Nanterre Université

Nanterre Université11 janvier 2018

En partenariat avec l'université de Paris Nanterre, des étudiants formés par la ZEP ont récolté ces témoignages.

Ma communauté Twitter m’a sauvé la vie

Collégienne, Léa a trouvé un refuge sur Twitter. Mal dans sa peau, ce sont des inconnus, rencontrés en ligne, qui l'ont aidée à s'affirmer. Un soutien numérique, mais bien réel !

Par Nanterre Université11 janvier 2018

Depuis que je suis toute petite, j’ai des problèmes pour parler avec les gens en vrai. En primaire, ça allait plutôt bien. On est petits donc j’étais juste un peu toute seule. Au collège, c’est devenu plus dur. J’ai commencé à avoir une espèce de pré-crise d’adolescence « emo ».

Emo, c’est un mouvement esthétique et musical, très sombre, un peu passé de mode aujourd’hui. C’est pas gothique, c’est pas métal, c’est juste emo. Donc j’ai eu une période comme ça. Attention c’était pas une petite période : je suis restée dans ce délire pendant genre 5 ans. Ça tenait les gens à l’écart. C’est à ce moment que j’ai commencé à traîner sur des forums, mais c’est sur Twitter que j’ai vraiment pu me libérer.

Une communauté qui m’a donné confiance en moi

Twitter, c’est un réseau social qui joue surtout sur l’instantanéité. Tu postes un truc, ce à quoi tu penses, ce que tu fais, la musique que t’écoutes, le films que tu regardes, peu importe. Si tu as des followers, des gens qui vont suivre tes tweets, ils vont pouvoir te répondre. Ou bien reposter ce que tu viens de dire pour le partager à leurs propres followers.

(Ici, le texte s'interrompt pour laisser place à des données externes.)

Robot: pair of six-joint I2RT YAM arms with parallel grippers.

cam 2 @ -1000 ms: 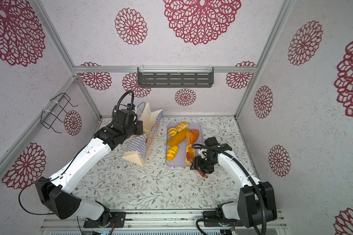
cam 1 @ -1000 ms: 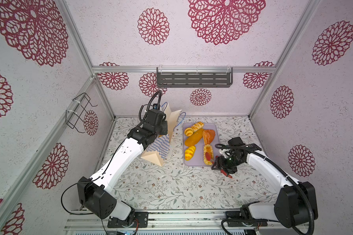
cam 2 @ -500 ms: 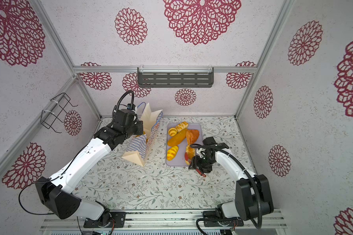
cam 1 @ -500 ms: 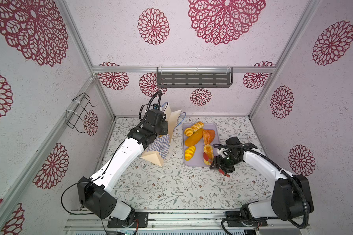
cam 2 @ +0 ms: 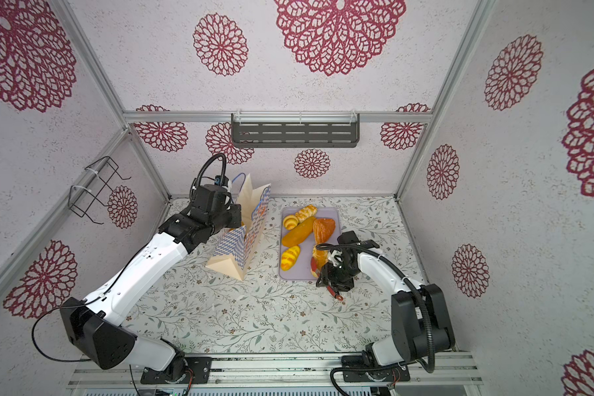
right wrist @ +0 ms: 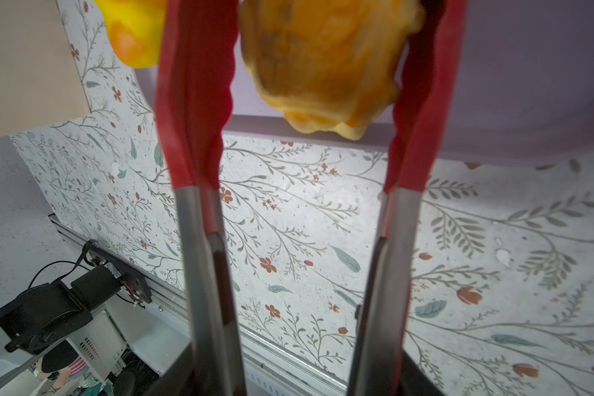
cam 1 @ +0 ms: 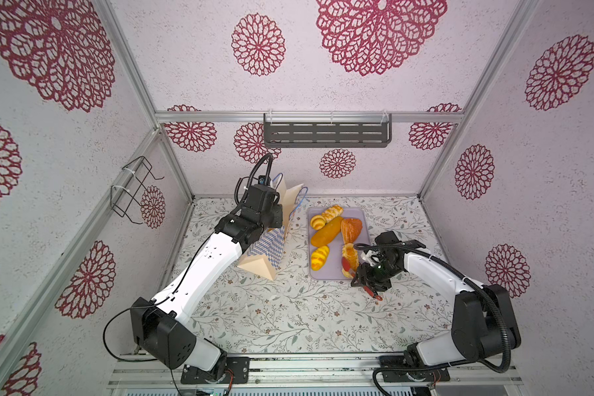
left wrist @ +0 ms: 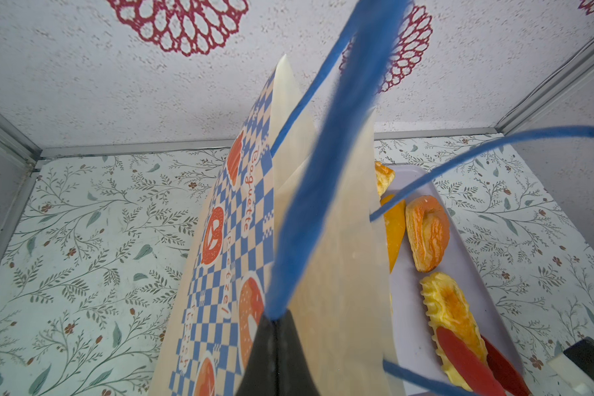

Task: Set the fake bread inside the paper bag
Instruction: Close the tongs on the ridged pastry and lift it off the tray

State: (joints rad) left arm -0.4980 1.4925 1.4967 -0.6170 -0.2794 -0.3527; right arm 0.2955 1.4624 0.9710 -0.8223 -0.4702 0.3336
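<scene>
Just ahead of the right jaws, which hold metal tongs (right wrist: 199,240) with red tips, a frilly yellow fake bread (right wrist: 323,61) lies lengthwise between those tips on the lilac tray (right wrist: 528,85), while the left jaws pinch a blue cord handle (left wrist: 323,171) of the cream checkered paper bag (left wrist: 240,223).

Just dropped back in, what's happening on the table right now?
The left gripper is shut on the paper bag's blue handle, holding the bag up beside the tray. The right gripper holds red tongs, whose tips sit either side of a flaky pastry at the tray's near end. The pastry appears to rest on the tray, where five other breads lie too. The bag's inside is hidden.
</scene>
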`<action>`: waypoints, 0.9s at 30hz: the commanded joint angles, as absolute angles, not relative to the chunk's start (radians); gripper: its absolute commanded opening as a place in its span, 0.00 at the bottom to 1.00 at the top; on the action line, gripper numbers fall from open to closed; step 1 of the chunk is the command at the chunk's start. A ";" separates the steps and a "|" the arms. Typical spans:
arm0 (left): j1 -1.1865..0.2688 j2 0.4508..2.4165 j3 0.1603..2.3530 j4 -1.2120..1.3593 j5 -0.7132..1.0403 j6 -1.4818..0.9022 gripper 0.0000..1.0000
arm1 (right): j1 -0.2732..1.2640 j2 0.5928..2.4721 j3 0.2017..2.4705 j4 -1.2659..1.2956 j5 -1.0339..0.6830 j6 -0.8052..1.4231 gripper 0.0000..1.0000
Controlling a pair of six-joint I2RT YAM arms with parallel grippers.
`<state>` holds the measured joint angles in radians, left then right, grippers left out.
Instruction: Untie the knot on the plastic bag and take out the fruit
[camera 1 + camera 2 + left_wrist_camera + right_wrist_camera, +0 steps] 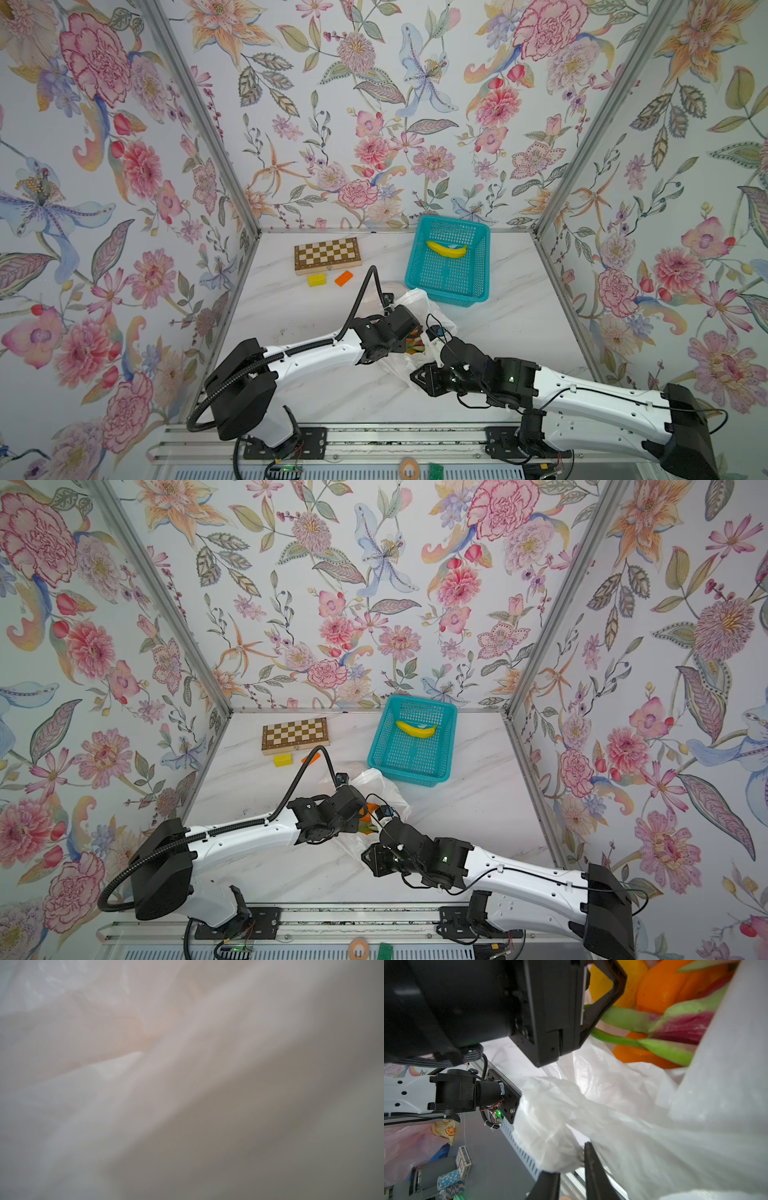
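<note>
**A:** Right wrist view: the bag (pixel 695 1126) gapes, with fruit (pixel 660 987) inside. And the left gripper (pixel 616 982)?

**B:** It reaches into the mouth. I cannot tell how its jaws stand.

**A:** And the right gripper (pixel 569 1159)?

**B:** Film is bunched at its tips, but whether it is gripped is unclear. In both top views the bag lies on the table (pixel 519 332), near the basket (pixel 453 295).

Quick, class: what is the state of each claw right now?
Left claw: at the fruit in the plastic bag; open or closed cannot be told.
Right claw: closed on a fold of the plastic bag.
</note>
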<state>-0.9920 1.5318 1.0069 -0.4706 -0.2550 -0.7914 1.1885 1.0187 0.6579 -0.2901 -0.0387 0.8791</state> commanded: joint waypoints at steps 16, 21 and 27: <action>-0.891 1.647 1.066 -0.455 -0.279 -0.754 0.83 | 1.197 0.980 0.676 -0.324 0.035 0.865 0.46; -0.874 1.697 1.086 -0.477 -0.266 -0.758 0.85 | 1.196 0.978 0.695 -0.341 0.055 0.867 0.58; -0.865 1.731 1.075 -0.455 -0.257 -0.755 0.77 | 1.192 0.917 0.738 -0.379 0.136 0.888 0.78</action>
<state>-0.8810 1.6989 1.0622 -0.4477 -0.2653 -0.7715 1.1915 0.9600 0.6880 -0.3447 0.0662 0.8803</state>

Sur Twitter, j’ai rencontré les gens qui m’ont permis de prendre confiance en moi dans la vraie vie. Il y a une vraie communauté de gens sympas sur ce réseau. Alors, bien sûr, il y a aussi des personnes beaucoup moins sympas, qui sont là pour embêter tout le monde, mais ceux-là, j’ai réussi à les éviter.

Les gens m’ont aidée en étant là, tout simplement. J’allais pas bien du tout, alors je le postais, et ils étaient toujours un ou deux à répondre, à me réconforter, à m’envoyer des messages en privé aussi, pour me sortir de ma solitude. C’est très réconfortant, quand t’as 14-15 ans, de savoir que des gens se préoccupent de toi.

Sur Twitter, prévenir avant de « partir »

Ça m’a beaucoup aidée à prendre confiance à moi. Ils m’ont motivé à m’habiller comme je voulais, à me maquiller comme je voulais, à ne pas craindre le regard et les mots des autres. C’est dingue comme des inconnus peuvent te sauver la vie parfois.
Aujourd’hui, j’ai des amis en chair et en os, alors je ne vais quasiment plus sur Twitter.

Il a fallu que je prévienne quand même, avant de « partir », vous imaginez ? Je disparais, sans laisser de trace, sans dire au revoir ? Ils se seraient inquiétés… Je pense qu’ils m’ont un peu sauvé la vie, juste par leur gentillesse. Moi j’étais une gamine un peu paumée, et eux c’était peut-être pareil, j’en sais rien, mais on se serrait les coudes, et on était là les uns pour les autres.